Reacción en cadena de polimerasa múltiple para detectar uveitis posterior infecciosa

Objetivo:

Validar un experimento de reacción en cadena de polimerasa múltiple (PCR) capaz de detectar simultáneamente en diversas muestras de biopsias vítreas un panel de patógenos comunes en la uveitis posterior.

Método:

Se desarrolló un experimento de PCR múltiple que utilizando pequeñas secuencias de oligonucleótidos para citomegalovirus (CMV), virus del herpes simple (HSV), virus de la varicela zoster (VZV) y Toxoplasma gondii. Se determinó la sensibilidad del experimento para el ADN patógeno purificado. Se evaluaron un total de 21 muestras de vítreos, a través de PCR múltiple así como por PCR simple, provenientes de pacientes con uveitis posterior.

Resultados:

Utilizando los nuevos conjuntos de pequeñas secuencias de oligonucleótidos pudieron ser detectados un poco menos de 10 genomas de VZV y menos de 100 genomas de HSV, CMV y T gondii.  Cuando se utilizó en múltiple, el experimento perdió menos de 1 log de sensibilidad. El PCR simple detectó ADN patógeno en 18 de las 21 muestras de los pacientes.
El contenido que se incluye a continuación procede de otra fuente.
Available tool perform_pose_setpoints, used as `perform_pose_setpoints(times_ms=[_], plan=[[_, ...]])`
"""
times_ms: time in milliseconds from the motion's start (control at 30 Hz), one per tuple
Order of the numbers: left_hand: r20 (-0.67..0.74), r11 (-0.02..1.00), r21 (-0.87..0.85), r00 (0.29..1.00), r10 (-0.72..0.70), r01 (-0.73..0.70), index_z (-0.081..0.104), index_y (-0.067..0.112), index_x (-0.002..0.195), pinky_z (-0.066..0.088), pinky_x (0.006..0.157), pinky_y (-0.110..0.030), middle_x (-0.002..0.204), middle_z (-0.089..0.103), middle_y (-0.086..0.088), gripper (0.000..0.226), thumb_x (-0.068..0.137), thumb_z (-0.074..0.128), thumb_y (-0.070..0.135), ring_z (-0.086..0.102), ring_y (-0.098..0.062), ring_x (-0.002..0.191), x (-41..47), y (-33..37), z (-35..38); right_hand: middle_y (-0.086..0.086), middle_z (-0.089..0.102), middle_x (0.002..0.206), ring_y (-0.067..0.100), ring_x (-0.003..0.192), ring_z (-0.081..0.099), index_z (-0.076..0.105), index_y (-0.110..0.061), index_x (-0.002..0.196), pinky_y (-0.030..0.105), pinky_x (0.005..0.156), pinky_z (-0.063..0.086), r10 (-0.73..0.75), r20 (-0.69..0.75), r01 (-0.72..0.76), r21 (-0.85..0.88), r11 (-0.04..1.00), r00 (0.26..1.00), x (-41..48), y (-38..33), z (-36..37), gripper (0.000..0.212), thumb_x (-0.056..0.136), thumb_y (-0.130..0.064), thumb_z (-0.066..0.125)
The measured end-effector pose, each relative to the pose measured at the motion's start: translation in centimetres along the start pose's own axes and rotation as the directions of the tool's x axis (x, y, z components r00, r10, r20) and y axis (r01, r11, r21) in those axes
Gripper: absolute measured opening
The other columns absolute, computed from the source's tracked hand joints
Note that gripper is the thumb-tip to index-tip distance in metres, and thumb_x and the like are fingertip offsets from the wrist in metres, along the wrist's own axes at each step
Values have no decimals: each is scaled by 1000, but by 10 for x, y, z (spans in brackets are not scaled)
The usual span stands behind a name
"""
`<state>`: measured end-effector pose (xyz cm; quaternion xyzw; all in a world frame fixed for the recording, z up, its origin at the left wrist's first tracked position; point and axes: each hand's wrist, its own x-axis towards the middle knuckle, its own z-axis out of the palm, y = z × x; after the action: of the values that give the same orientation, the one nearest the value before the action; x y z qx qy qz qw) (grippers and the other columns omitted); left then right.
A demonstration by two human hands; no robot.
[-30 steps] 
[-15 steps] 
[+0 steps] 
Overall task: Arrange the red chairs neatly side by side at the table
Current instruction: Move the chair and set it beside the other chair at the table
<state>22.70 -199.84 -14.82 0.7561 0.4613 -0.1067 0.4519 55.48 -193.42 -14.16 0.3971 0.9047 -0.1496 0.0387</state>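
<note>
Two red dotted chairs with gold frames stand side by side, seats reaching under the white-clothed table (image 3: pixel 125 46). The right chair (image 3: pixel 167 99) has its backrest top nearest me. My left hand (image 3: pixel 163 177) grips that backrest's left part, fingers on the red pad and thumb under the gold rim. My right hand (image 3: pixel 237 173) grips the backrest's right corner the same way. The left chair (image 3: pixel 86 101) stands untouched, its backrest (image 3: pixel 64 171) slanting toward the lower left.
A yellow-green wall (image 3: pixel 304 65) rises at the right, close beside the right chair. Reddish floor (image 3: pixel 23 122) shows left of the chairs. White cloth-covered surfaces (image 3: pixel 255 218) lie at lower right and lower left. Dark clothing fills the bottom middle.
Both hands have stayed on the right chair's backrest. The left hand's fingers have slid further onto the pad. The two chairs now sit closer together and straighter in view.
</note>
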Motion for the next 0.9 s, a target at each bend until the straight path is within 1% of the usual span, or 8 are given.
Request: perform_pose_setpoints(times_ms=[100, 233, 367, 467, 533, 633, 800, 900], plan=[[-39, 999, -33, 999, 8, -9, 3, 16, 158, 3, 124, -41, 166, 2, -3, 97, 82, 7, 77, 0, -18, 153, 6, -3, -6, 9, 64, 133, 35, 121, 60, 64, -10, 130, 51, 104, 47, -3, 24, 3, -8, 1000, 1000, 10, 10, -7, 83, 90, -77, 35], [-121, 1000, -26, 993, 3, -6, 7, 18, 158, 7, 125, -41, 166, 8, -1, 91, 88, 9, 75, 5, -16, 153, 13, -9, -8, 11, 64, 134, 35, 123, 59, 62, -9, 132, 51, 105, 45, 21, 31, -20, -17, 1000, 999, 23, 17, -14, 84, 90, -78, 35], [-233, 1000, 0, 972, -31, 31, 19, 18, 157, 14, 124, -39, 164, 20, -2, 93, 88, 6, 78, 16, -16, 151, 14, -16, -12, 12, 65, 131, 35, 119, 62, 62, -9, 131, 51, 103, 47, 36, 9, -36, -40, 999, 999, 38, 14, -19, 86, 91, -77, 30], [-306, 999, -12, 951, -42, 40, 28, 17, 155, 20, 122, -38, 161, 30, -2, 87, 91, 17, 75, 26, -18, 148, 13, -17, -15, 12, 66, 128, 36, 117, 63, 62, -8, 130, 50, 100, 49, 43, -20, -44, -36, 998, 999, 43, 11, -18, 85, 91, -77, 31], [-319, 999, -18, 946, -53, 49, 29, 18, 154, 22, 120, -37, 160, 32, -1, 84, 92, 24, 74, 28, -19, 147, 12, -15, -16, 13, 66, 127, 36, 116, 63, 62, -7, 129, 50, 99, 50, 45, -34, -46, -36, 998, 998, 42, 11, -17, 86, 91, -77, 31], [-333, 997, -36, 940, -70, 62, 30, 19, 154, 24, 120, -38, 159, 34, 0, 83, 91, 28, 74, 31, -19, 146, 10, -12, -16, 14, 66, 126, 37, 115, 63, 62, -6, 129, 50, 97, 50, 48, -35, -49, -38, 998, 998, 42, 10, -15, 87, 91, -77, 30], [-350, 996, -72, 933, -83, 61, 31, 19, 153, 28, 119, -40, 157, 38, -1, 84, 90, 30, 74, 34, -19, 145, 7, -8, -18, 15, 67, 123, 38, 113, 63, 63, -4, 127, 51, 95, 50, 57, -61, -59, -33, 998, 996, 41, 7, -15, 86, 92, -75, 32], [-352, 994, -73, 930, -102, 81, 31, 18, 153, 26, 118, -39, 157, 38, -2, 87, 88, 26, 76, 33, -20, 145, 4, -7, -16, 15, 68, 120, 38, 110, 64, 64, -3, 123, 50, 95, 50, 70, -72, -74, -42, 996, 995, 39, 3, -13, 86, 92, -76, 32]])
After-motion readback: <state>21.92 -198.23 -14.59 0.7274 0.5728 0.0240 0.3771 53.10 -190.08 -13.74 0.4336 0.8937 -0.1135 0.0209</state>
El PCR múltiple detectó ADN patógeno en 15 de 18 muestras positivas por PCR simple. Ninguna de las 10 muestras negativas usadas como control fue positiva para el ADN patógeno.

Conclusiones:

El PCR Múltiple posee una adecuada sensibilidad para detectar simultáneamente un diagnóstico diferencial substancial para uveitis posterior en una reacción simple, sin pérdida de especificidad. Este experimento podría reducir el tiempo y el costo involucrados en los diagnósticos moleculares basados en PCR de patógenos infecciosos.

Relevancia Clínica:

La PCR múltiple podría permitir el diagnóstico de uveitis posterior infecciosa.